**Your goal:**
Below this sentence is a listing; return exactly its lines from the one with "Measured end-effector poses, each" to the one with "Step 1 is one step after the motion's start", both kept, and nothing more.

**Collected data:**
****************

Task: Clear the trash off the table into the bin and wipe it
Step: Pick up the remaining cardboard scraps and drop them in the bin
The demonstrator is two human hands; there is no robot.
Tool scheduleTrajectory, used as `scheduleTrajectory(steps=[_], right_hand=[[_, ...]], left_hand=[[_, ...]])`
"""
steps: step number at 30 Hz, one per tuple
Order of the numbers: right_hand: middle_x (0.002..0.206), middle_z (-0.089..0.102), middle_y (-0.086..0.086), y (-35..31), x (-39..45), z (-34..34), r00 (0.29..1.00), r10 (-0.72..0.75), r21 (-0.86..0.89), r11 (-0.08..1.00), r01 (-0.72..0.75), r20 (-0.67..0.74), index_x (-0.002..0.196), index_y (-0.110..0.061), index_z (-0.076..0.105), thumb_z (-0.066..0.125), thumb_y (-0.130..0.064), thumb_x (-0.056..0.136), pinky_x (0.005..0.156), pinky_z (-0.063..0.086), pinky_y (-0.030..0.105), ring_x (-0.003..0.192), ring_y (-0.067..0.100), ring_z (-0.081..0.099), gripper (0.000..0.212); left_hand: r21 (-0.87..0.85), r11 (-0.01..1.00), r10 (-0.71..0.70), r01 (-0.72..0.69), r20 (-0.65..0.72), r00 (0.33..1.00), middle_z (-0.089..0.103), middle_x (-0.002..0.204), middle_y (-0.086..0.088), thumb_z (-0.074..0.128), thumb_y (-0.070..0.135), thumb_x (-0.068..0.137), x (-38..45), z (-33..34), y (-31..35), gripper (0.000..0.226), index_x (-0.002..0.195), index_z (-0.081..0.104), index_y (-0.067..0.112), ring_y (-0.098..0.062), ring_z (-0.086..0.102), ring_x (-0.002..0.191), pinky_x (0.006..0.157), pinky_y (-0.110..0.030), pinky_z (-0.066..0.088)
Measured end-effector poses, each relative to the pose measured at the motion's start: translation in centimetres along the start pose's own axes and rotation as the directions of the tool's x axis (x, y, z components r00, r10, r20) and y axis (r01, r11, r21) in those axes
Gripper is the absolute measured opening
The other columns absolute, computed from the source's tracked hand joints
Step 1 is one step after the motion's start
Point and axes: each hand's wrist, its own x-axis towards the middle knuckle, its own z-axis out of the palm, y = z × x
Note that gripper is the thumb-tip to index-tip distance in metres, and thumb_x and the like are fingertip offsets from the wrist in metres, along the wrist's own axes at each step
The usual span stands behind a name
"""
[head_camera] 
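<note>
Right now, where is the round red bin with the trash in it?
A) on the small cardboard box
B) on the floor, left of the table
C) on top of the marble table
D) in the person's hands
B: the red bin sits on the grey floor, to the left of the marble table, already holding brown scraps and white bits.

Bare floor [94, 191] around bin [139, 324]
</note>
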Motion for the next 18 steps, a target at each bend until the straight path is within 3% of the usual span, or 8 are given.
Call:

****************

**Answer to the problem:**
Measured end-effector poses, each relative to the pose measured at the motion's start: translation in centimetres along the start pose's own axes and rotation as the directions of the tool's x axis (x, y, z components r00, r10, r20) and y axis (r01, r11, r21) in those axes
Gripper is the absolute measured opening
The other columns absolute, computed from the source's tracked hand joints
Step 1 is one step after the motion's start

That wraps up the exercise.